Your task »
Character for character, reproduce every entry below.

The data »
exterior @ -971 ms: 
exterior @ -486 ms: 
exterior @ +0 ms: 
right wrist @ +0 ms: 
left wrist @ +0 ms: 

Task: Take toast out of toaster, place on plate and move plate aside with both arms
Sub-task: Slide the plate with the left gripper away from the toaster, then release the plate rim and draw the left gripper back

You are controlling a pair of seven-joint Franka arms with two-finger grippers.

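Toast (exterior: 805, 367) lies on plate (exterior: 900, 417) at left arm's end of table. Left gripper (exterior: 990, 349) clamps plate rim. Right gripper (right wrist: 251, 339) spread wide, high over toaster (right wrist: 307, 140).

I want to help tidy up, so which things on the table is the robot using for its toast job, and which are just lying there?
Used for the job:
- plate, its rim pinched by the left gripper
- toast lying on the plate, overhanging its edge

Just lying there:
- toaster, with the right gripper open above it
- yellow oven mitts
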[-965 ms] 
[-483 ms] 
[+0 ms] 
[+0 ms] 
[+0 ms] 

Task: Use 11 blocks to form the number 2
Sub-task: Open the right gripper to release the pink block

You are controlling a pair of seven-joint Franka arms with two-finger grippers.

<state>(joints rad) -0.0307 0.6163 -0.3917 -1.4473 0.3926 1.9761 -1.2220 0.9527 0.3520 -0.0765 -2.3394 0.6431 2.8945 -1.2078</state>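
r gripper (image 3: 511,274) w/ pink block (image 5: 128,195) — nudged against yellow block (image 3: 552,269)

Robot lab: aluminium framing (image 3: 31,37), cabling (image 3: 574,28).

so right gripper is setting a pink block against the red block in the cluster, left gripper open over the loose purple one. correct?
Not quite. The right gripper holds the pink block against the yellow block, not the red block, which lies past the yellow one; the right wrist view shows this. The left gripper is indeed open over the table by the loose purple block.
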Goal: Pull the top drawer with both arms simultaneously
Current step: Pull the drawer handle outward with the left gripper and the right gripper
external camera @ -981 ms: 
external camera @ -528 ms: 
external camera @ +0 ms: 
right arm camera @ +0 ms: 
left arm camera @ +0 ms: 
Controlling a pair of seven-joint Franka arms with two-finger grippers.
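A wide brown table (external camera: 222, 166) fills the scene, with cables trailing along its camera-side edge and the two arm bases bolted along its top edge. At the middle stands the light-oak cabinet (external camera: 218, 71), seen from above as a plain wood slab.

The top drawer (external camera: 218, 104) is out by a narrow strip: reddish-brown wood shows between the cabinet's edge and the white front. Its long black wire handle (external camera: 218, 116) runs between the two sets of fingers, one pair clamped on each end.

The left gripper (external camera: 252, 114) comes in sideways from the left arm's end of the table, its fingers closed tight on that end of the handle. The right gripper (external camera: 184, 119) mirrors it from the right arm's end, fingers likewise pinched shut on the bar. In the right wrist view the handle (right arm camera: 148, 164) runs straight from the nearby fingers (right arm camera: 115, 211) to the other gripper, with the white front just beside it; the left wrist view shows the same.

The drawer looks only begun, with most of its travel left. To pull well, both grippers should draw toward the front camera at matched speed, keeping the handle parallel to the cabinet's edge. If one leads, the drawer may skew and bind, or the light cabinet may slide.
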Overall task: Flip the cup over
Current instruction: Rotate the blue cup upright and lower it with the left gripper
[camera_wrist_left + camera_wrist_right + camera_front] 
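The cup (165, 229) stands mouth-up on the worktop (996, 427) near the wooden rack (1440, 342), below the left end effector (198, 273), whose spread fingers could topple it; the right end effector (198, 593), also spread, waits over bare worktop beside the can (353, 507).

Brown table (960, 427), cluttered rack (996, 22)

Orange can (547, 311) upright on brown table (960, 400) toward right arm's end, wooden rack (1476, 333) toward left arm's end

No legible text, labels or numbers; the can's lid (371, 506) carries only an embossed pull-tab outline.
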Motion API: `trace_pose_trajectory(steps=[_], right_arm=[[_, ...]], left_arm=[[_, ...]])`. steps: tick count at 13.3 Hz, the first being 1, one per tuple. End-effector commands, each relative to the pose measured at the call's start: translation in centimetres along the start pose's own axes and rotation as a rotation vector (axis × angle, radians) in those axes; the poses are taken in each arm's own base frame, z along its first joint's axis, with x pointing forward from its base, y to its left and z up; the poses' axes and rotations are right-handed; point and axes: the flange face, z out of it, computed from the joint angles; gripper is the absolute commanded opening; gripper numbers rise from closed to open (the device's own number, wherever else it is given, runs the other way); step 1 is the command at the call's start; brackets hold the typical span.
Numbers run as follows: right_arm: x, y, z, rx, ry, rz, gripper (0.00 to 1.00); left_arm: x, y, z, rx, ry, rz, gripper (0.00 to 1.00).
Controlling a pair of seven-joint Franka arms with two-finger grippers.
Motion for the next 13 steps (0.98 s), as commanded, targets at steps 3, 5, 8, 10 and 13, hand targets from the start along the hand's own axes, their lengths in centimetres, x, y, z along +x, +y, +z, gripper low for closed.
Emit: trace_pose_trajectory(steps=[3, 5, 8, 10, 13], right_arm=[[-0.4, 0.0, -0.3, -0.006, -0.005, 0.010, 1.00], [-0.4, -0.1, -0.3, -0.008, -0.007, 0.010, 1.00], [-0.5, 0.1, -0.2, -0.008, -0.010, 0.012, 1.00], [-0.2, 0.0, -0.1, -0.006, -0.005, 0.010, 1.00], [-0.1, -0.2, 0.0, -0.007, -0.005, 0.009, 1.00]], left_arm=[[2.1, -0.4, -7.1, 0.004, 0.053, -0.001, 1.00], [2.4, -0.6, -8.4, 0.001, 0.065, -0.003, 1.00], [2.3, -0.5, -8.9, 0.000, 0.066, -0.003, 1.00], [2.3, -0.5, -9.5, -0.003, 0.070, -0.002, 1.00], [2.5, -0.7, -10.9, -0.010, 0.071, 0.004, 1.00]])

Finished task »
exterior @ -971 ms: 
exterior @ -486 ms: 
exterior @ +0 ms: 
right wrist @ +0 ms: 
left wrist @ +0 ms: 

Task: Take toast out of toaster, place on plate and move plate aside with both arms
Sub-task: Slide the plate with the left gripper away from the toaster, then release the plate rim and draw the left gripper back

You are controlling a pair of seven-joint Franka arms with two-finger grippers.

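Toast (exterior: 805, 367) lies on plate (exterior: 900, 417) at left arm's end of table. Left gripper (exterior: 990, 349) clamps plate rim. Right gripper (right wrist: 251, 339) spread wide, high over toaster (right wrist: 307, 140).

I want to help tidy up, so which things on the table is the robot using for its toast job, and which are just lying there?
Used for the job:
- plate, its rim pinched by the left gripper
- toast lying on the plate, overhanging its edge

Just lying there:
- toaster, with the right gripper open above it
- yellow oven mitts
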[-965 ms] 
[-483 ms] 
[+0 ms] 
[+0 ms] 
[+0 ms] 

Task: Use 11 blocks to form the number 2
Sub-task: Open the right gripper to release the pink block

You are controlling a pair of seven-joint Franka arms with two-finger grippers.

<state>(joints rad) -0.0307 0.6163 -0.3917 -1.4473 0.3926 1.9761 -1.2220 0.9527 0.3520 -0.0765 -2.3394 0.6431 2.8945 -1.2078</state>
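r gripper (image 3: 511,274) w/ pink block (image 5: 128,195) — nudged against yellow block (image 3: 552,269)

Robot lab: aluminium framing (image 3: 31,37), cabling (image 3: 574,28).

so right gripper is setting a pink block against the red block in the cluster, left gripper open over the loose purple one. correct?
Not quite. The right gripper holds the pink block against the yellow block, not the red block, which lies past the yellow one; the right wrist view shows this. The left gripper is indeed open over the table by the loose purple block.
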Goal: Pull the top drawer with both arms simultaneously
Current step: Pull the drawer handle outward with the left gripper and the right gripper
external camera @ -981 ms: 
external camera @ -528 ms: 
external camera @ +0 ms: 
right arm camera @ +0 ms: 
left arm camera @ +0 ms: 
Controlling a pair of seven-joint Franka arms with two-finger grippers.
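A wide brown table (external camera: 222, 166) fills the scene, with cables trailing along its camera-side edge and the two arm bases bolted along its top edge. At the middle stands the light-oak cabinet (external camera: 218, 71), seen from above as a plain wood slab.

The top drawer (external camera: 218, 104) is out by a narrow strip: reddish-brown wood shows between the cabinet's edge and the white front. Its long black wire handle (external camera: 218, 116) runs between the two sets of fingers, one pair clamped on each end.

The left gripper (external camera: 252, 114) comes in sideways from the left arm's end of the table, its fingers closed tight on that end of the handle. The right gripper (external camera: 184, 119) mirrors it from the right arm's end, fingers likewise pinched shut on the bar. In the right wrist view the handle (right arm camera: 148, 164) runs straight from the nearby fingers (right arm camera: 115, 211) to the other gripper, with the white front just beside it; the left wrist view shows the same.

The drawer looks only begun, with most of its travel left. To pull well, both grippers should draw toward the front camera at matched speed, keeping the handle parallel to the cabinet's edge. If one leads, the drawer may skew and bind, or the light cabinet may slide.
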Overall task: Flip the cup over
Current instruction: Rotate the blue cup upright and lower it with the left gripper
[camera_wrist_left + camera_wrist_right + camera_front] 
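The cup (165, 229) stands mouth-up on the worktop (996, 427) near the wooden rack (1440, 342), below the left end effector (198, 273), whose spread fingers could topple it; the right end effector (198, 593), also spread, waits over bare worktop beside the can (353, 507).

Brown table (960, 427), cluttered rack (996, 22)

Orange can (547, 311) upright on brown table (960, 400) toward right arm's end, wooden rack (1476, 333) toward left arm's end

No legible text, labels or numbers; the can's lid (371, 506) carries only an embossed pull-tab outline.
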Motion API: `trace_pose_trajectory(steps=[_], right_arm=[[_, ...]], left_arm=[[_, ...]])`. steps: tick count at 13.3 Hz, the first being 1, one per tuple. End-effector commands, each relative to the pose measured at the call's start: translation in centimetres along the start pose's own axes and rotation as a rotation vector (axis × angle, radians) in those axes; the poses are taken in each arm's own base frame, z along its first joint's axis, with x pointing forward from its base, y to its left and z up; the poses' axes and rotations are right-handed; point and axes: the flange face, z out of it, computed from the joint angles; gripper is the absolute commanded opening; gripper numbers rise from closed to open (the device's own number, wherever else it is given, runs the other way); step 1 is the command at the call's start; brackets hold the typical span.
Numbers run as follows: right_arm: x, y, z, rx, ry, rz, gripper (0.00 to 1.00); left_arm: x, y, z, rx, ry, rz, gripper (0.00 to 1.00).
Controlling a pair of seven-joint Franka arms with two-finger grippers.
Motion for the next 13 steps (0.98 s), as commanded, targets at steps 3, 5, 8, 10 and 13, hand targets from the start along the hand's own axes, their lengths in centimetres, x, y, z along +x, +y, +z, gripper low for closed.
Emit: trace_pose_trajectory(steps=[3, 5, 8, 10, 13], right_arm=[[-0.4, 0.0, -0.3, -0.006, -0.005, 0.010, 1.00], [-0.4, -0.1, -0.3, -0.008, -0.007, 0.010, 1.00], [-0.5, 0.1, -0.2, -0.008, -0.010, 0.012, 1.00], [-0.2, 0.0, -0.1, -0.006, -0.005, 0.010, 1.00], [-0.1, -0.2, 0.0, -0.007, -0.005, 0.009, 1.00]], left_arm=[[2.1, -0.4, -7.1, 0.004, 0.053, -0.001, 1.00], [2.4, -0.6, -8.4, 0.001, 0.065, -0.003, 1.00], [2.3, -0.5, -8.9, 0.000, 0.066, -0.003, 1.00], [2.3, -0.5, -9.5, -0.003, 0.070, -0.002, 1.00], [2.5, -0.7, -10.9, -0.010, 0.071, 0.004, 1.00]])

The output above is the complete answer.